Published by Mediterranea's board |

G.I.P. Agrigento finally submits the rescue request for May 2019

It was 9 May 2019 when our ship Mare Jonio rescued thirty people, including two pregnant women, a two-year-old girl - little Alima - and several unaccompanied minors, 35 miles north of Zuara, in the SAR zone under Libyan jurisdiction. They were on board a small dinghy, overloaded, with a broken engine and already taking on water.


It could have sunk at any moment, condemning its occupants to certain death. After rescuing the shipwrecked people, our commander and the head of the mission refused to obey the orders of the then Italian government to hand them over to the torturers from whom they were fleeing, the so-called Libyan coastguard.

For this reason, on 10 May, after the disembarkation of the survivors in Lampedusa, our commander and the head of the mission were investigated for the crime of 'aggravated facilitation of illegal immigration' and the ship was seized. Not only that, but Beppe Caccia, in his capacity as owner of the Mare Jonio and head of the mission at the time, was also charged with two breaches of the Navigation Code, for failing to comply with the authorities' "warning" to "carry out search and rescue operations in a planned and organised manner with a vessel that does not have the necessary certificates".

Today, almost a thousand days after the opening of this investigation, the decision has been announced by which the judge for the preliminary investigation of the Court of Agrigento, Dr Micaela Raimondo, accepting the requests of the public prosecutors Dr Salvatore Vella and Dr Cecilia Baravelli, has definitively closed the investigation for the rescue of 9 May 2019, acquitting Commander Massimiliano Napolitano and the Chief of Mission and owner of the Mare Jonio Beppe Caccia of all the charges against them.

Particularly significant are the reasons for the acquittal given by the Court, which writes how first and foremost our people acted ‘in a state of necessity’ and ‘in fulfilment of their duty to rescue, provided for by national and international law’. But it also adds how ‘Libya cannot be considered a place of safety’, a safe haven, given the conditions in which ‘several thousand asylum seekers, migrants and refugees are being arbitrarily detained, subjected to torture and inhuman and degrading treatment, in violation of their human rights.’

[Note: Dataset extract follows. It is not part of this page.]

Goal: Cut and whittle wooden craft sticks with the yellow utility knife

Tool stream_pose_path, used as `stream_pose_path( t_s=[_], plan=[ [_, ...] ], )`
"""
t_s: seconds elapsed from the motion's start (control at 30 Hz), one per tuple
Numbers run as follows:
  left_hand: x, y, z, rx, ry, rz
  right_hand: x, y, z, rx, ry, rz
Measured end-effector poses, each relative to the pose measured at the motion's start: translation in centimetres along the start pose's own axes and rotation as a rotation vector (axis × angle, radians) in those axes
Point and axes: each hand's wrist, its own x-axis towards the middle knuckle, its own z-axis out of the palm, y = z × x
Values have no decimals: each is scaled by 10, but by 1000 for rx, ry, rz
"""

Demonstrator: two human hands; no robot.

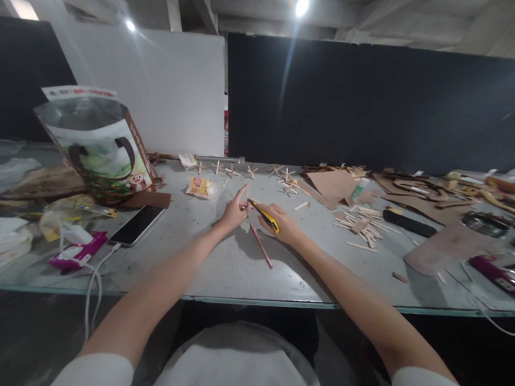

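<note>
My right hand (282, 222) is closed around a yellow and black utility knife (270, 221), whose tip points up and left towards my other hand. My left hand (234, 210) has its index finger raised, while the thumb and other fingers pinch together beside the knife tip; what they hold is too small to make out. Just below both hands, a red patterned pencil (261, 247) lies slanted on the grey table (220, 271). Behind them stand several small star-shaped pieces made of wooden sticks (251, 171).
Loose wooden sticks (365, 223) are piled to the right, near a glue stick (359, 189), cardboard sheets (332, 185) and a black case (410, 223). At left are a phone (137, 225) with a cable, a large printed bag (109, 158) and a yellow snack packet (199, 186).
</note>
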Motion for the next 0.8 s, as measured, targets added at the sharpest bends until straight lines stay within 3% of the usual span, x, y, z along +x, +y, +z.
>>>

Finally, with regard to the alleged breaches of the Navigation Code, the GIP Dr Raimondo notes how precisely the inspections carried out by the Coast Guard during the investigation show that the Mare Jonio is "equipped to carry out, if necessary, life-saving operations at sea and that its personnel are adequately trained". But how, exactly, 'Italian law does not provide for SAR certification for civilian vessels carrying out this activity'.

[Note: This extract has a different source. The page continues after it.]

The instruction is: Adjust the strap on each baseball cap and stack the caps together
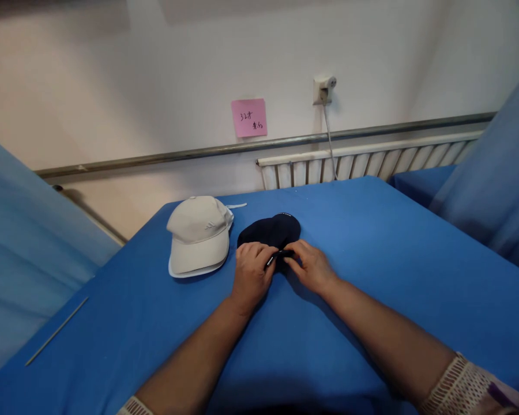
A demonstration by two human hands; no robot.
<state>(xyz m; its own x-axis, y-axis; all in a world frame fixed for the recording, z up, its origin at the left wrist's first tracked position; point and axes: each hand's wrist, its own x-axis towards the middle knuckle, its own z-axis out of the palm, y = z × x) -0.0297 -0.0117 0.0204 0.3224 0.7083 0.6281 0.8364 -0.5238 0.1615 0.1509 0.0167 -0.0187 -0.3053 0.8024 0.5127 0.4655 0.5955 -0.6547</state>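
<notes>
A dark navy cap lies on the blue-covered table, its brim pointing away to the right. The cap's black strap is pinched from both sides, with a small shiny piece near the left fingers. My left hand is closed on the strap's left part, and my right hand grips its right part between thumb and fingers. Left of the hands sits a beige cap, stacked over a paler one whose light rim shows beneath. The strap's fastening is too small to make out.
A thin stick lies at the table's left side. Blue curtains hang at the left and right. Behind the table are a metal rail, a radiator, a plugged-in cable and a pink note.
</notes>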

Once again, after a thorough investigation and not on the basis of fanciful and instrumental theories, an Italian court makes an unequivocal decision: saving human lives at sea is not a crime, but an obligation for everyone, civilian and military.

This is what the Mediterranea Saving Humans ship Mare Jonio has just done, rescuing - on the night of 20 January - 214 women, men and children fleeing Libya and in danger of losing their lives in the waters of the central Mediterranean. And we will continue to do so.